Reputation: 4664
I'm not sure where to begin, so looking for some guidance. I'm looking for a way to create some arrays/tables in one process, and have it accessible (read-only) from another.
So I create a pyarrow.Table
like this:
a1 = pa.array(list(range(3)))
a2 = pa.array(["foo", "bar", "baz"])
a1
# <pyarrow.lib.Int64Array object at 0x7fd7c4510100>
# [
# 0,
# 1,
# 2
# ]
a2
# <pyarrow.lib.StringArray object at 0x7fd7c5d6fa00>
# [
# "foo",
# "bar",
# "baz"
# ]
tbl = pa.Table.from_arrays([a1, a2], names=["num", "name"])
tbl
# pyarrow.Table
# num: int64
# name: string
# ----
# num: [[0,1,2]]
# name: [["foo","bar","baz"]]
Now how do I read this from a different process?
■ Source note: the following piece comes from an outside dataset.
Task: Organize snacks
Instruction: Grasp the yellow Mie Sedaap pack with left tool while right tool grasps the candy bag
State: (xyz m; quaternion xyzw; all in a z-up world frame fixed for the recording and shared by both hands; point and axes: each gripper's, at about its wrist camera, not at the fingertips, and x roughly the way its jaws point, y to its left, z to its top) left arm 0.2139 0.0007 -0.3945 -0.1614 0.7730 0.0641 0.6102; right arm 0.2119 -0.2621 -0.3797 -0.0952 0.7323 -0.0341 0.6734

I thought I would use multiprocessing.shared_memory.SharedMemory
, but that didn't quite work:
shm = shared_memory.SharedMemory(name='pa_test', create=True, size=tbl.nbytes)
with pa.ipc.new_stream(shm.buf, tbl.schema) as out:
for batch in tbl.to_batches():
out.write(batch)
# TypeError: Unable to read from object of type: <class 'memoryview'>
Do I need to wrap the shm.buf
with something?
Even if I get this to work, it seems very fiddly. How would I do this in a robust manner? Do I need something like zmq?
I'm not clear how this is zero copy though. When I write the record batches, isn't that serialisation? What am I missing?
In my real use case, I also want to talk to Julia, but maybe that should be a separate question when I come to it.
PS: I have gone through the docs, it didn't clarify this part for me.
Upvotes: 9
Views: 2182
Reputation: 223
Do I need to wrap the shm.buf with something?
Yes, you can use pa.py_buffer()
to wrap it:
size = calculate_ipc_size(table)
shm = shared_memory.SharedMemory(create=True, name=name, size=size)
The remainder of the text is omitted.